* [Exercise directions]
Reproduce, character for character, the entries from their opening line through the line with "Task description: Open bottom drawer".

[Collection entries]
★ ★ ★ ★

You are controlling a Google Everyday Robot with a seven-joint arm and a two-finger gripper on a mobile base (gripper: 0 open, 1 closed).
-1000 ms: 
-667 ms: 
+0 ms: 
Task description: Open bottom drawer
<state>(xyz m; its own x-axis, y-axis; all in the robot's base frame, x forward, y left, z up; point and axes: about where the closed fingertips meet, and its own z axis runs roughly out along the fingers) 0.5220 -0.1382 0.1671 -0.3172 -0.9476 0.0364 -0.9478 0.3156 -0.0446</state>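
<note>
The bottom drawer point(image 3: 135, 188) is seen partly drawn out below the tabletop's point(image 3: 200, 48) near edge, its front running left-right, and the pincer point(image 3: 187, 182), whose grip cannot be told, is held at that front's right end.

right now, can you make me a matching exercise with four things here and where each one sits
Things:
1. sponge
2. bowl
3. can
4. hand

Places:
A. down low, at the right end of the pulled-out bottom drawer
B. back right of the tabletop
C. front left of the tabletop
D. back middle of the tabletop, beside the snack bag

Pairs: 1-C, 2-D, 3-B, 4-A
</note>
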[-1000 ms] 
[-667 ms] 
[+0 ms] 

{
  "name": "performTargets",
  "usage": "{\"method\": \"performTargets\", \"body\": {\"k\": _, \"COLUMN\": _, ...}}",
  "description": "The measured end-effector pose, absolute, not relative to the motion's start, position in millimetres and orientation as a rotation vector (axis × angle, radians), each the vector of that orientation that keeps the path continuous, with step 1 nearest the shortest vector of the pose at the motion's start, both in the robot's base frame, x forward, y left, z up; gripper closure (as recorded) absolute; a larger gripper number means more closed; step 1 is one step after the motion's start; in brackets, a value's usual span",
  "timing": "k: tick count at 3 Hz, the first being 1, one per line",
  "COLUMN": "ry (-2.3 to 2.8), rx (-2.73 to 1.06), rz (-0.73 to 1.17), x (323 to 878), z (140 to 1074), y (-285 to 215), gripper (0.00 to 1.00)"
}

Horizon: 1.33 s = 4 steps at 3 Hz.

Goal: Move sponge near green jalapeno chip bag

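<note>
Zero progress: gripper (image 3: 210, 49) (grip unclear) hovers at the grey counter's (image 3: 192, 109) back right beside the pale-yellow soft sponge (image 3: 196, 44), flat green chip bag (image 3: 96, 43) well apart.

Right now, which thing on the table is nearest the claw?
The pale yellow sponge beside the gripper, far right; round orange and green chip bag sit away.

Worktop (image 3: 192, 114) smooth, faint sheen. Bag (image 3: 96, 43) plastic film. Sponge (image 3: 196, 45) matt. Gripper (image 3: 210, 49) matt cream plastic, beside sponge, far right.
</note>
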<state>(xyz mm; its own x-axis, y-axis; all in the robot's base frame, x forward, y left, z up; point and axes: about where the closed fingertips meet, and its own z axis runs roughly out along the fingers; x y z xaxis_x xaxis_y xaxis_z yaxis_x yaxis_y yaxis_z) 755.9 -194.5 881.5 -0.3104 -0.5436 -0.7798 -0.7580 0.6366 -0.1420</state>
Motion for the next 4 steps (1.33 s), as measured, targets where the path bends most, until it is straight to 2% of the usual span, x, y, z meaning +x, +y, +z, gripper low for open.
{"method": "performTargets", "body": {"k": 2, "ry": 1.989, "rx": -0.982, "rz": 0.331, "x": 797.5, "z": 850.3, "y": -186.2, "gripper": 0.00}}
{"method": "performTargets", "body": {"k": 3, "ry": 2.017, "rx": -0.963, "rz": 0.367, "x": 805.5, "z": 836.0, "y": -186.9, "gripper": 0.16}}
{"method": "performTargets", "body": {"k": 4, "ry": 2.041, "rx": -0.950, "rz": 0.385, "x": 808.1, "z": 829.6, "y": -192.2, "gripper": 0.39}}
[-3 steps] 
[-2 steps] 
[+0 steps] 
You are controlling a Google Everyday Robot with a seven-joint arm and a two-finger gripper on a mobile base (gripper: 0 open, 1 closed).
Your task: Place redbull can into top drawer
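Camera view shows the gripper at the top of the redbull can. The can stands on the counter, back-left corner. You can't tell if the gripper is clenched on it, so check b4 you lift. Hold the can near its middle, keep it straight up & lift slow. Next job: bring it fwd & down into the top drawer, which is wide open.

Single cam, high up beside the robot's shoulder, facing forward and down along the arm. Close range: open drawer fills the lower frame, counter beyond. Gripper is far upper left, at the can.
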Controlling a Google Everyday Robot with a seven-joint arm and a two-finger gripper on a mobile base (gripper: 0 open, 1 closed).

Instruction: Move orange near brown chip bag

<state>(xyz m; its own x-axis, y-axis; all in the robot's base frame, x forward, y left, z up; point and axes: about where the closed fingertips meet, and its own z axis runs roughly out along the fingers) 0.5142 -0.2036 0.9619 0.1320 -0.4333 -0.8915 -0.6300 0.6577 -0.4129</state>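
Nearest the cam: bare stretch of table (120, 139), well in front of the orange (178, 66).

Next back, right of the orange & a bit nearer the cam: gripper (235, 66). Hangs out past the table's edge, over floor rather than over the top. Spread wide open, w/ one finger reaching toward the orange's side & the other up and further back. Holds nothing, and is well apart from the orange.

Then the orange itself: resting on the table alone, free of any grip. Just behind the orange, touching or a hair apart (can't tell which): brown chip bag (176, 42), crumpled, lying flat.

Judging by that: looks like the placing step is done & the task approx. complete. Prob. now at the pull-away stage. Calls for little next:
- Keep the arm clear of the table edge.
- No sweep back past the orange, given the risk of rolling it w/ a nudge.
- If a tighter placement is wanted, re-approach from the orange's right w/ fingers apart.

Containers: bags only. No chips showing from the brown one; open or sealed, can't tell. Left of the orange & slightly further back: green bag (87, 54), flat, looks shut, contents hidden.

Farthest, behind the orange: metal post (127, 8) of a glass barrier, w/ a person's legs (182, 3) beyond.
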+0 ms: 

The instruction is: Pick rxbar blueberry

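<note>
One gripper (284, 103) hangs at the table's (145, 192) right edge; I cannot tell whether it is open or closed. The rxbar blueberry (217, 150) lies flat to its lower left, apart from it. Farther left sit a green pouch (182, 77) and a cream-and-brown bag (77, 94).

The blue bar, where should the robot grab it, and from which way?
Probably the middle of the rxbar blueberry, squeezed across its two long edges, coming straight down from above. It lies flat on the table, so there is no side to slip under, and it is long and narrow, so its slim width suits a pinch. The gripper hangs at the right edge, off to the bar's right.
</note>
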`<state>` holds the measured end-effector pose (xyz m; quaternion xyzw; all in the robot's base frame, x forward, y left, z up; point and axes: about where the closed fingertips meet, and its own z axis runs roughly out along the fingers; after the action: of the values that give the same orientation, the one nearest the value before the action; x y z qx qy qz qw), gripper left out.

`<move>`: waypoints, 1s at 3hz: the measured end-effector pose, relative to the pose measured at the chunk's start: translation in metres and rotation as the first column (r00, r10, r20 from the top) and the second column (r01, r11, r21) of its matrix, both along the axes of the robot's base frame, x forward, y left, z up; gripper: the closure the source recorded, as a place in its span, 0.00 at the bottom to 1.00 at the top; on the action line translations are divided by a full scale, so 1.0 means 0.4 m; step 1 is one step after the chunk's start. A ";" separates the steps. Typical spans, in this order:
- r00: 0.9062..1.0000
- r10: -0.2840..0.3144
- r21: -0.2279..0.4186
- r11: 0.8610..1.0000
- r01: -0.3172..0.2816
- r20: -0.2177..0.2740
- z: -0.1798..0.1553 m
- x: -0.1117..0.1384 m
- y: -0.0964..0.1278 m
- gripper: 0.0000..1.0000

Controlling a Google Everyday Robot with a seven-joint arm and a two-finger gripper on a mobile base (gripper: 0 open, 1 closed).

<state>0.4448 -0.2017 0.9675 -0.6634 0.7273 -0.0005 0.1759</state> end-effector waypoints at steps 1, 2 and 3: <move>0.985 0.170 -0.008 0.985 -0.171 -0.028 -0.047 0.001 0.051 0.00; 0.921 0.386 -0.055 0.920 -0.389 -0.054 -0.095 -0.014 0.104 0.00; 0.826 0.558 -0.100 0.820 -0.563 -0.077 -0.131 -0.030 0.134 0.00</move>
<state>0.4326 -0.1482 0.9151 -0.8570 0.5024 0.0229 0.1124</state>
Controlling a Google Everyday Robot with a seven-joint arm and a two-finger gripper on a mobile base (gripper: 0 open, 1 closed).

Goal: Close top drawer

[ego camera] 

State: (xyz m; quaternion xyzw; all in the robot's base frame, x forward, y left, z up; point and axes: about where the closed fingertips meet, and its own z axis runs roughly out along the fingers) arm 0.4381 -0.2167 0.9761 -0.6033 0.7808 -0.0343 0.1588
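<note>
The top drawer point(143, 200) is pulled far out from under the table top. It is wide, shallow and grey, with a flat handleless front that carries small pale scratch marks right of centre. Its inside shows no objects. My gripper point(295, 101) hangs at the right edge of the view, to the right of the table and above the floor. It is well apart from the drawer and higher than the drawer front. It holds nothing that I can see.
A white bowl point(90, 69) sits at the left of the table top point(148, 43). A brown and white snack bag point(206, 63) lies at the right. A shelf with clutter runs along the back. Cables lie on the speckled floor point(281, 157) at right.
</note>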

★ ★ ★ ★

* [Problem solution]
You are controlling a Google Everyday Robot with a seven-joint arm and a two-finger gripper on a mobile base (gripper: 0 open, 1 closed).
-1000 ms: 
-667 ms: 
+0 ms: 
Task description: Open bottom drawer

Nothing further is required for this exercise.